Ligand competition curves were fitted by Prism# software (GraphPad Software, Inc., San Diego, CA) using nonlinear least-squares regression in a sigmoidal dose response model with variable slope, also known as the four parameter logistic equation. Curve fit statistics were used to determine the concentration of added test compound competitor that inhibited fluorescent ligand binding by 50 percent (EC50, microM), the low and high boundaries of the 95% confidence interval of the EC50 estimate, the Hill Slope, and the correlation coefficient (r squared) indicative of goodness-of-fit.
Fluorescence of the compounds could be green, which would increase the apparent amount of F-Bim bound (signal). None of such artifacts occurred with the large dynamic range of this assay, and no effort was made to annotate them. Fluorescence of the compounds could be red, which would shift the bead sets out of their gates, which had been set using whole plate data. Again, none of such artifacts occurred (bead numbers decreased at the upper end of a few dose response experiments), and no effort was made to annotate them.

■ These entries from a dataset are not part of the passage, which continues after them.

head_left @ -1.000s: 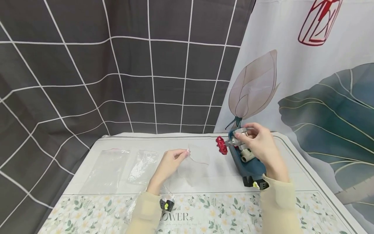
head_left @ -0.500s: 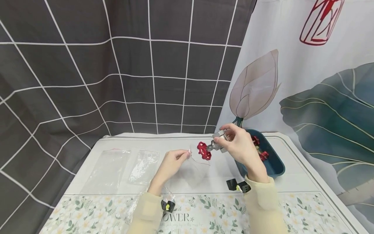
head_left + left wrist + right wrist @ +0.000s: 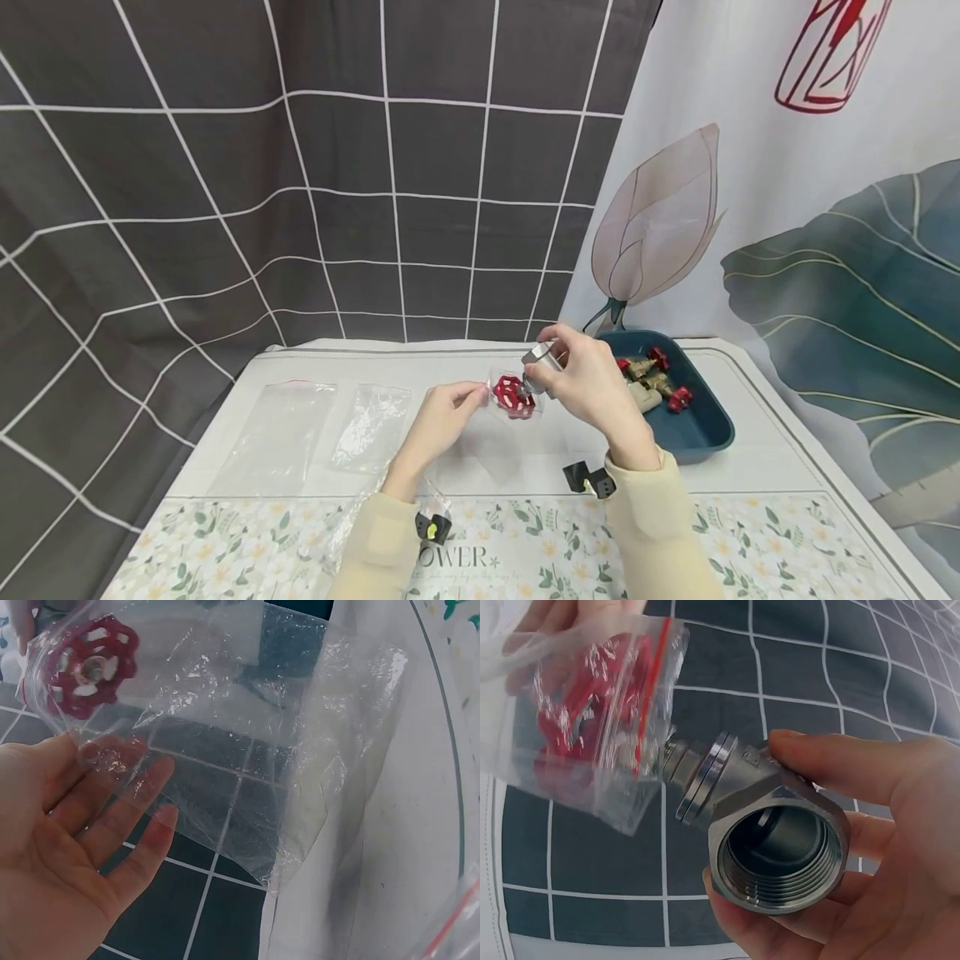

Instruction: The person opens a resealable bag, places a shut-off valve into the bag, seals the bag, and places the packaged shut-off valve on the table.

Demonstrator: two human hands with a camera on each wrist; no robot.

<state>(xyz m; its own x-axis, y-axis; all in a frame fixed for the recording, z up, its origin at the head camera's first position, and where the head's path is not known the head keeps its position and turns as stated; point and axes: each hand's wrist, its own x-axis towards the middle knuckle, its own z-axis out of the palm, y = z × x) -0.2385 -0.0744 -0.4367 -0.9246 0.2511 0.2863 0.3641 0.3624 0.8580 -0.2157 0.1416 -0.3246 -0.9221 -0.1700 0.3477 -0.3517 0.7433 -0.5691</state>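
1. Two in all: left hand (image 3: pixel 442 417), right hand (image 3: pixel 592 379).
2. One held valve (image 3: pixel 742 780); the others overlap, their number unclear.
3. Four red ones showing: one held wheel (image 3: pixel 513 396), three tray wheels (image 3: pixel 680 400).
4. One pale fitting (image 3: pixel 647 397).
5. At least four: held bag (image 3: pixel 225 727), large bag (image 3: pixel 277 437), small bag (image 3: pixel 371 427), sleeve-side bag (image 3: pixel 345 521).
6. One tray (image 3: pixel 686 433).
7. One table (image 3: pixel 570 458).
8. Two: dark curtain (image 3: pixel 442 150), pale curtain (image 3: pixel 750 192).

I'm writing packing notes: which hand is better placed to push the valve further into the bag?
Probably the right hand: it grips the valve's body, with the red handwheel already inside the bag. The left hand is busy pinching the bag.
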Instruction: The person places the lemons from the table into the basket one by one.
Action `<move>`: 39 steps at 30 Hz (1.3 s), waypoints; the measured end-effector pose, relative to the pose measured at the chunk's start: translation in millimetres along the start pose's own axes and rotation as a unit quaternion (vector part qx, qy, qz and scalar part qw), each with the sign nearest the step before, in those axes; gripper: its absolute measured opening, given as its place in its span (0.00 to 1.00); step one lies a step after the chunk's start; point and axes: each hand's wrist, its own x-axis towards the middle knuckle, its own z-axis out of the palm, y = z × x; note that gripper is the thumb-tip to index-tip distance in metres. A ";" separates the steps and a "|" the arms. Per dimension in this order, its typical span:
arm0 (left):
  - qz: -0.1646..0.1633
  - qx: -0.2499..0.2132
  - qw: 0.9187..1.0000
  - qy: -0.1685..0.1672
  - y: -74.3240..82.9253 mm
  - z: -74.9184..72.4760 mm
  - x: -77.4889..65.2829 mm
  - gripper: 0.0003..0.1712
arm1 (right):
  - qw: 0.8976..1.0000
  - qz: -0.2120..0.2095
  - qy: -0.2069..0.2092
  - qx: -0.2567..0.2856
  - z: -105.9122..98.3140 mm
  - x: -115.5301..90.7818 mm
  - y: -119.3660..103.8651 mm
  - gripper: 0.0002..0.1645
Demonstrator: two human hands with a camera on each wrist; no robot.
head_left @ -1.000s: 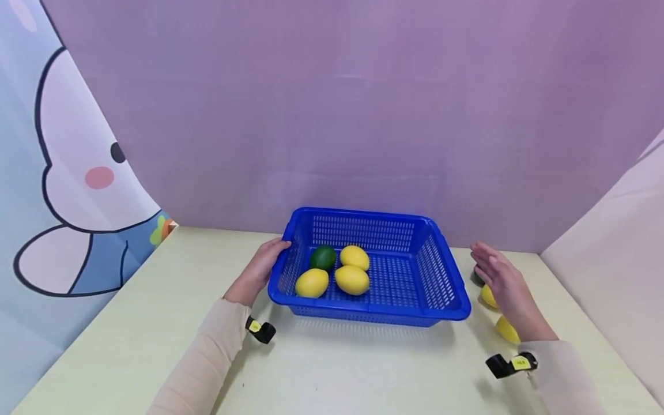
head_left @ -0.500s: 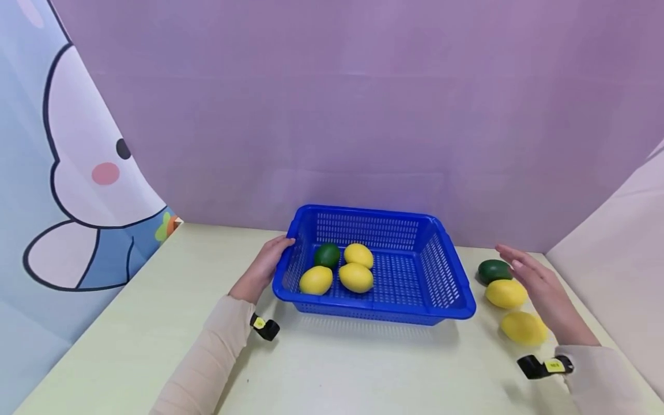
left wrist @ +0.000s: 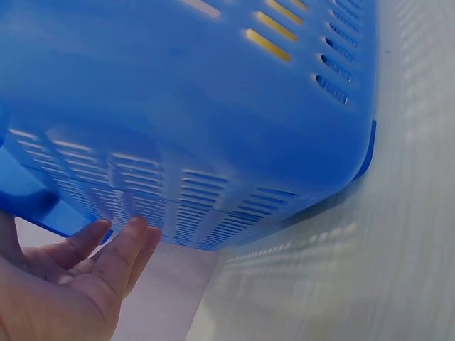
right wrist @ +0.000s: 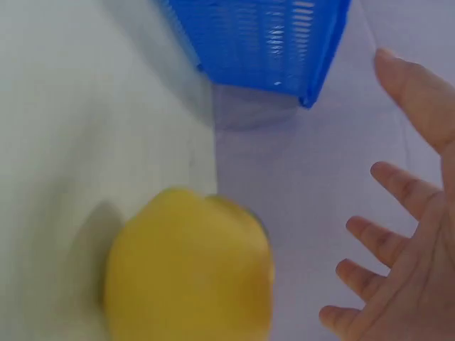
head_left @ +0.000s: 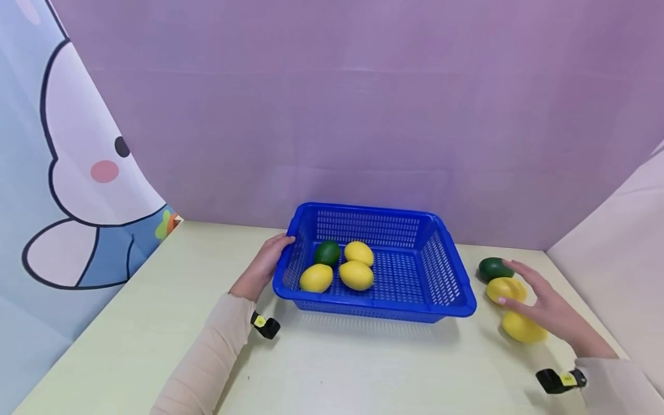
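Observation:
A blue plastic basket (head_left: 373, 312) with slotted walls stands on the table. Inside it, toward the left, lie three lemons (head_left: 356, 275) and a dark green oval fruit (head_left: 327, 253). My left hand (head_left: 266, 262) holds the basket's left rim; from below, its fingers (left wrist: 117, 259) show under the rim beside the outer wall. Right of the basket, two more lemons (head_left: 523, 327) and another dark green fruit (head_left: 494, 269) lie in a row. Over these fruits hovers my right hand (head_left: 552, 308), thumb and fingers spread apart, holding nothing; a lemon (right wrist: 188, 273) looms large beside it in the right wrist view.
A purple cloth backdrop (head_left: 363, 115) rises behind the pale table (head_left: 332, 374). At the left hangs a cartoon-printed cloth (head_left: 72, 190), and a white cloth (head_left: 622, 230) closes off the right side. Black wrist cameras (head_left: 557, 380) sit at both cuffs.
My right hand has moved right and down from beside the basket to over the loose fruits, its thumb spreading away from the fingers. The left hand stays at the basket's rim.

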 end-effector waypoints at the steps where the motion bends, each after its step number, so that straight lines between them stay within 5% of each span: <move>1: -0.002 0.000 1.000 0.001 -0.5 -0.4 -0.4 0.29 | 1.000 -0.006 0.002 -0.002 1.2 -1.6 3.3 0.48; 12: 0.001 -0.009 1.000 0.005 0.3 1.5 -2.7 0.29 | 0.995 -0.041 0.058 -0.067 10.3 -17.7 24.6 0.44; 23: 0.007 -0.012 1.000 0.002 0.0 1.2 -2.6 0.29 | 0.991 -0.069 0.057 -0.102 13.8 -29.3 41.4 0.39; 39: 0.013 -0.009 1.000 -0.005 -0.9 -0.6 -2.5 0.29 | 0.994 -0.077 0.014 -0.074 13.2 -37.0 50.2 0.37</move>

Compounds could also interfere with the binding of the GST fusion proteins to the GSH beads (potential false positives). Dose response experiments were performed with compound concentrations as above, but with GSH beads incubated overnight with 50 nM GST-green fluorescent protein (similar to GST-Bcl proteins), then diluted as usual in the dose response series, NOT including any F-Bim. These counterscreen data are reported in PubChem AID "Profiling Assay to determine GST-GSH interactions in multiplex bead-based assays (HPSMTB buffer)". Compounds deemed "False Positive" are noted such in PUBCHEM_ASSAYDATA_COMMENT and these compound were given PUBCHEM_ACTIVITY_SCORE of 0.
Compounds with EC50 less than 10 microM and magnitude of response greater than 40% (i.e., Bottom of sigmoidal curve < 0.6 * Top of sigmoidal curve, listed as FIT_PERCENT_SPAN) were said to be "Active", and thus given a PUBCHEM_ACTIVITY_SCORE. The PUBCHEM_ACTIVITY_SCORE was based on the following equation;
PUBCHEM_ACTIVITY_SCORE = 50 * ( 1 - EC50/10 microM) + 50 * (Response - 40)/40
In this assay active compounds have activity score range 9 - 100, and for inactive compounds the active score is 0.
Keywords: NIH Roadmap, NMMLSC, high throughput flow cytometry, Bcl, Bim, Bfl-1, Bcl-XL, Bcl-2, Bcl-W, Bcl-B, Mcl-1, multiplex, bead-based, screening, dose response
* Activity Concentration. ** Test Concentration.